Go through the material line by line and tally those containing the string "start". Only the tally is wanted.

—————

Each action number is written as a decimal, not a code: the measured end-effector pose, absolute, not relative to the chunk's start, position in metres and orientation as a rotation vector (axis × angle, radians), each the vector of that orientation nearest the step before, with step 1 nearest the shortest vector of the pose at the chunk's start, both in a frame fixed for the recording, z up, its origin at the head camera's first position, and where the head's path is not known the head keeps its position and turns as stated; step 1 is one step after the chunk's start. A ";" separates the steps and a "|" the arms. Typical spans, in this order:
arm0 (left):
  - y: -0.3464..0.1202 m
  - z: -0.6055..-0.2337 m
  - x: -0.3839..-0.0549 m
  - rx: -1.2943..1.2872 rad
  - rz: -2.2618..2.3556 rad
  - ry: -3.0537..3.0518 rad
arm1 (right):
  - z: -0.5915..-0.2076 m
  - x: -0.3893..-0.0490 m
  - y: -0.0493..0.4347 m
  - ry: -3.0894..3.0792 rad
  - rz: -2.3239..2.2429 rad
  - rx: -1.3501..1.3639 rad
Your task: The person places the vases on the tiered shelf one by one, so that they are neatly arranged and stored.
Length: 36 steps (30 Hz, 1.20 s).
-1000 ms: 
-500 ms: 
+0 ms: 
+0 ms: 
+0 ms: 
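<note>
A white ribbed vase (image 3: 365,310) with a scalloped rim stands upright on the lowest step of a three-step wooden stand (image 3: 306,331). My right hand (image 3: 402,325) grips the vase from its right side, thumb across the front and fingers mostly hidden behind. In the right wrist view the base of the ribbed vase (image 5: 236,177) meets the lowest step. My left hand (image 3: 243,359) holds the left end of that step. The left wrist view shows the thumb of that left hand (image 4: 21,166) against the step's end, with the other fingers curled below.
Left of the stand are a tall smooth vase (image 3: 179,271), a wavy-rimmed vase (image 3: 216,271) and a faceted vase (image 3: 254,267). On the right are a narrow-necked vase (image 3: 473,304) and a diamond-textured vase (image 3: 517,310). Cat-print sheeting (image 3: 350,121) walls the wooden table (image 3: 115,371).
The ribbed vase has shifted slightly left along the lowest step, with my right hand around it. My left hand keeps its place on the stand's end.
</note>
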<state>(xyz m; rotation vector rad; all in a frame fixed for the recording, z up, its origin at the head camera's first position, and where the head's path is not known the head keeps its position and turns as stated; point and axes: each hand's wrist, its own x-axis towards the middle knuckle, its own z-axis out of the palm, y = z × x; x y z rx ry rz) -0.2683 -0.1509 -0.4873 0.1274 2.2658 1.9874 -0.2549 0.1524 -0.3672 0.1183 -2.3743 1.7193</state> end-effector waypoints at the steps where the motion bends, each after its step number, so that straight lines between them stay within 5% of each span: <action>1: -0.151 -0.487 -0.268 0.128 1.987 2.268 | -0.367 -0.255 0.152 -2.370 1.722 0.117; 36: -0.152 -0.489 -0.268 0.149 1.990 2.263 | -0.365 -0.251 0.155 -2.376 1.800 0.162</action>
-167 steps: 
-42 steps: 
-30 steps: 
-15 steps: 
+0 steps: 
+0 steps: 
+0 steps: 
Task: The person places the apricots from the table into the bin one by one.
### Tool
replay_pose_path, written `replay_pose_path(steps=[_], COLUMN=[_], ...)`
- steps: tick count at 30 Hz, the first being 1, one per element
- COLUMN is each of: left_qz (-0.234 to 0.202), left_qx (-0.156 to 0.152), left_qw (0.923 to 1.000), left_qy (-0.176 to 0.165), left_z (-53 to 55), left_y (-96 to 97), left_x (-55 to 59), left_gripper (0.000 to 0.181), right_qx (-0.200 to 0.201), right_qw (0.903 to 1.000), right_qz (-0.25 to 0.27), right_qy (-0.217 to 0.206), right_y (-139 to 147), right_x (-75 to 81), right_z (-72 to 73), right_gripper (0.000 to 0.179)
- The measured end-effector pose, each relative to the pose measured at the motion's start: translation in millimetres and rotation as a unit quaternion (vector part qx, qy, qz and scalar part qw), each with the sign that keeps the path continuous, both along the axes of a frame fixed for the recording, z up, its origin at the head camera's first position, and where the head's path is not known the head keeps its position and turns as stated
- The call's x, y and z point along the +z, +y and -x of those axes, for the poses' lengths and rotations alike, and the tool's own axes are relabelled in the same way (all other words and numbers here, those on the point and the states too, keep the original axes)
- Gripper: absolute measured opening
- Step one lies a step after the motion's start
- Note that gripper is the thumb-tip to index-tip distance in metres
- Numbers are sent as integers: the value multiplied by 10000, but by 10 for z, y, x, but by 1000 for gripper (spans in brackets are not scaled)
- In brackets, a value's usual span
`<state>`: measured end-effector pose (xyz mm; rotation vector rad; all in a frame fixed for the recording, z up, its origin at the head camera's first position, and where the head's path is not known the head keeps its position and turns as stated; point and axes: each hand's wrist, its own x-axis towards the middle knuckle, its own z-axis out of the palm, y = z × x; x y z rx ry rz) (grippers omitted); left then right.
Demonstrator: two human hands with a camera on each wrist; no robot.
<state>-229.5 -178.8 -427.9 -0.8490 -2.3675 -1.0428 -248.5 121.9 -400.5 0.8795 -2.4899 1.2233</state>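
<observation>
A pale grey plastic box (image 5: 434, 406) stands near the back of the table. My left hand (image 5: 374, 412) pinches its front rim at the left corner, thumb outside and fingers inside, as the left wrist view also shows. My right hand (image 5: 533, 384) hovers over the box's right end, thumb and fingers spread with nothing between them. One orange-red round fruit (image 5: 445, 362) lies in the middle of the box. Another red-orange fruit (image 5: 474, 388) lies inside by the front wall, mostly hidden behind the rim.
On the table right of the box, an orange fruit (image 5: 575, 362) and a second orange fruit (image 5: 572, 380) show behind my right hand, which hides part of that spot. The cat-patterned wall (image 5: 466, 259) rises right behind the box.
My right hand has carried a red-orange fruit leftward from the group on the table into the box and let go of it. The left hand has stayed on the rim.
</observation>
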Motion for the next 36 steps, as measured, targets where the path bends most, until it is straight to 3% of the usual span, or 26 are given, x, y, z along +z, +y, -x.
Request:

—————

§ FINISHED TASK
3